▶ **Prompt**: Go through the following data and transcribe exactly the stretch of lines from the one holding "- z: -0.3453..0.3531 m" to the one holding "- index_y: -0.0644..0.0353", both included.
┄┄┄┄┄┄┄┄┄┄
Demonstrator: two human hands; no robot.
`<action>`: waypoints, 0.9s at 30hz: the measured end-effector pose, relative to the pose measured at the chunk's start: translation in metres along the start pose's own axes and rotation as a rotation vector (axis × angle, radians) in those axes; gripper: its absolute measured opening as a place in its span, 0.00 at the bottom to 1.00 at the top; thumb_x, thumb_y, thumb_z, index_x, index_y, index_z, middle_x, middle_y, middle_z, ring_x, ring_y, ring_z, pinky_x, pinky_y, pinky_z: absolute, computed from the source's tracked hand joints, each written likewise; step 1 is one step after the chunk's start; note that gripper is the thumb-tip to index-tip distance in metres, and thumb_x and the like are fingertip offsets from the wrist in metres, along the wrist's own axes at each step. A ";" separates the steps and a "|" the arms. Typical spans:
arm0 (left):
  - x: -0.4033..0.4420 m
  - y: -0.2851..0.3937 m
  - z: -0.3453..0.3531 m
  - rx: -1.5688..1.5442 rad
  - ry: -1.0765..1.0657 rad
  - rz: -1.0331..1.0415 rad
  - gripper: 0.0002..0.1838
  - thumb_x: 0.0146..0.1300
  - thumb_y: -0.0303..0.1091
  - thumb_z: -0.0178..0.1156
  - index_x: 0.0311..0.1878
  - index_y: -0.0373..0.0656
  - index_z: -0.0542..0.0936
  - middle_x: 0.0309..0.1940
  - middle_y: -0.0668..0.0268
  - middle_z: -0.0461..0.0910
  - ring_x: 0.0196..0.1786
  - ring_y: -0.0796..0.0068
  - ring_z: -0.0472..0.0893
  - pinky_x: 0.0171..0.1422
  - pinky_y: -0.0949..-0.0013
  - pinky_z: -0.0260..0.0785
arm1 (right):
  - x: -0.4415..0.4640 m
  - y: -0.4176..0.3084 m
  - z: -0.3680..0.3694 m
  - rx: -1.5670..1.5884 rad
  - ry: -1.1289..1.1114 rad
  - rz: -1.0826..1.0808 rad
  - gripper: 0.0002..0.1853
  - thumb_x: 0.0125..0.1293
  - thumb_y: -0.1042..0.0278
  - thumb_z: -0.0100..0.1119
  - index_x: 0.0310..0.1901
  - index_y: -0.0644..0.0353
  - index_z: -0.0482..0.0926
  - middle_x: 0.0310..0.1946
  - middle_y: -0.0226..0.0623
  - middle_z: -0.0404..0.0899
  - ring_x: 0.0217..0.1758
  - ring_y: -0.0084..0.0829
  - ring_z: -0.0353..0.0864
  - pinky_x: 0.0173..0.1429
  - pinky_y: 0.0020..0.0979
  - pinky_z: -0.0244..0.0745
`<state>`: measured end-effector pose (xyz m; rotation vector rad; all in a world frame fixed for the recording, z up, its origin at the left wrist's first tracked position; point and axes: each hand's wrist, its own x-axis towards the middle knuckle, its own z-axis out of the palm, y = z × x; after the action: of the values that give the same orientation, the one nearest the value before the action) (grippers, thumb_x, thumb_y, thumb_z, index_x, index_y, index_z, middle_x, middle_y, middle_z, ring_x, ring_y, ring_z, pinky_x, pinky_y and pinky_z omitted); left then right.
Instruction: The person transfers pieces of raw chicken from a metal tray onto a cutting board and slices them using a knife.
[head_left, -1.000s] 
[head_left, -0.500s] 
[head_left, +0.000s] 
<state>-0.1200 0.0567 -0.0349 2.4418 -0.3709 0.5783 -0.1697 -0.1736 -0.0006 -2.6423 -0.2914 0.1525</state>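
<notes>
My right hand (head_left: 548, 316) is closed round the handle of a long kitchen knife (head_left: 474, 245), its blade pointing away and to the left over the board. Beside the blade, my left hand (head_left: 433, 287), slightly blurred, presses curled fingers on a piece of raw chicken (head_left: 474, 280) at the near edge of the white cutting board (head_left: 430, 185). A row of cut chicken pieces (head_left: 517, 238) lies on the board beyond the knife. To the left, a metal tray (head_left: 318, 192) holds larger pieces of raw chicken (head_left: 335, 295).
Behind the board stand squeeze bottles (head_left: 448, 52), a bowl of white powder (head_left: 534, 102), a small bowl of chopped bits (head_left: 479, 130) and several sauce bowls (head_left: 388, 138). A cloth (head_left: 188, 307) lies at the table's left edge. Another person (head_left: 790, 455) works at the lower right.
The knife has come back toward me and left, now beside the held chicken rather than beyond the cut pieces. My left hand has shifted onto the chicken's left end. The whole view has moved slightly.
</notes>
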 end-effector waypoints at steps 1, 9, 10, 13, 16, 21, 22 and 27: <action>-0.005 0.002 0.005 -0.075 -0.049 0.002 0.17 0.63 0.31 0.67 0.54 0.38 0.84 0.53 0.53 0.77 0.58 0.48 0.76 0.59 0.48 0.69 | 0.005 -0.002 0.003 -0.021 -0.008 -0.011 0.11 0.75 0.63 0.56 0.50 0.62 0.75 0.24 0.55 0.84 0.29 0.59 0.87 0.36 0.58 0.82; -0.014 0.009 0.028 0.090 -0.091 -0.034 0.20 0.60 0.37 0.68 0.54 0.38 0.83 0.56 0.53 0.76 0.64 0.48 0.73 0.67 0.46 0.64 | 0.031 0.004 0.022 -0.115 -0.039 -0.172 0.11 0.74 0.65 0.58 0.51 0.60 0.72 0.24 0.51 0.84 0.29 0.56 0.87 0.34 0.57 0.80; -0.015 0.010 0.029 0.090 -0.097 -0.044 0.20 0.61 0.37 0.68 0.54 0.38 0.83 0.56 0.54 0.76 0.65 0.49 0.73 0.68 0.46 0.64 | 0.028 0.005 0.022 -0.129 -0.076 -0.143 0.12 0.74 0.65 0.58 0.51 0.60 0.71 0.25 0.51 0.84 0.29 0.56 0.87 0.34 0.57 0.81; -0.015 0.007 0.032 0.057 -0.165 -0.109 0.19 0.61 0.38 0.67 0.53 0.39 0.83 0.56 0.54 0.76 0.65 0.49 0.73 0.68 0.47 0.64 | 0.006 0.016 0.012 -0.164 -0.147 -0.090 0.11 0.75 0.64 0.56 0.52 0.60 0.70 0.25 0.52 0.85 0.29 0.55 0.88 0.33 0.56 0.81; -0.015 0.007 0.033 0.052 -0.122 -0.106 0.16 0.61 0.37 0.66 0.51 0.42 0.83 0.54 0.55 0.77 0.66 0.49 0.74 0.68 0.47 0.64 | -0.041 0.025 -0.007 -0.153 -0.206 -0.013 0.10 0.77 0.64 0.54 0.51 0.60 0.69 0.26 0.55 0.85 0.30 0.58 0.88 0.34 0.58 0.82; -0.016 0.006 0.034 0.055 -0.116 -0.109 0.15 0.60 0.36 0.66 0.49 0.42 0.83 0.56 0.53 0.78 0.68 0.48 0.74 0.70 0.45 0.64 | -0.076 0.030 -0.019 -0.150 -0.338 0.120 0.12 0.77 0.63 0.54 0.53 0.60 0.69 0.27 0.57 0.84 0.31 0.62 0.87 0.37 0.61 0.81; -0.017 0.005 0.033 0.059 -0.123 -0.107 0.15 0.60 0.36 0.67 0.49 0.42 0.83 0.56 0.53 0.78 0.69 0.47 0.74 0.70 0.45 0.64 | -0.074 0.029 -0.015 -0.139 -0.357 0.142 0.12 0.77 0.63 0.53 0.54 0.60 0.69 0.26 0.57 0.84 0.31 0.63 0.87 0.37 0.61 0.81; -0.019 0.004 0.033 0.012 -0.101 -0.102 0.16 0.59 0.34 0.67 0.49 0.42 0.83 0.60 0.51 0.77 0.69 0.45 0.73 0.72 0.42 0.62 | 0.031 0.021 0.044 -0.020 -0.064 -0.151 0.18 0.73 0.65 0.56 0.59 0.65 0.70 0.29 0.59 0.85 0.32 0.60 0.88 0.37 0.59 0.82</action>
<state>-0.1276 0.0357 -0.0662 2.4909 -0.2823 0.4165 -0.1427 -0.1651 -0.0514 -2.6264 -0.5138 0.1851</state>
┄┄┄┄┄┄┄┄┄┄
▶ **Result of the exercise**:
  - z: -0.3453..0.3531 m
  - rx: -1.5688..1.5442 rad
  - ry: -1.0765..1.0657 rad
  - rz: -1.0331..1.0415 rad
  - gripper: 0.0002..0.1838
  - thumb_x: 0.0146..0.1300
  - thumb_y: -0.0303..0.1091
  - thumb_z: -0.0178..0.1156
  - index_x: 0.0311..0.1878
  - index_y: -0.0373..0.0656
  - index_z: -0.0542..0.0936
  - middle_x: 0.0309..0.1940
  - middle_y: -0.0668..0.0268
  - middle_z: -0.0461..0.0910
  - ring_x: 0.0196..0.1786
  - ring_y: -0.0796..0.0068
  - ring_z: -0.0472..0.0893
  - pinky_x: 0.0171..0.1422
  - pinky_y: -0.0949..-0.0013
  - pinky_z: -0.0260..0.0785
arm1 (right):
  - x: -0.4415..0.4640 m
  - y: -0.4176..0.3084 m
  - z: -0.3680..0.3694 m
  - rx: -1.5670..1.5884 rad
  - ry: -1.1289..1.1114 rad
  - rz: -1.0826..1.0808 rad
  - gripper: 0.0002..0.1853
  - thumb_x: 0.0125..0.1293
  - thumb_y: -0.1042..0.0278
  - thumb_z: -0.0100..0.1119
  - index_x: 0.0310..0.1901
  - index_y: -0.0644..0.0353

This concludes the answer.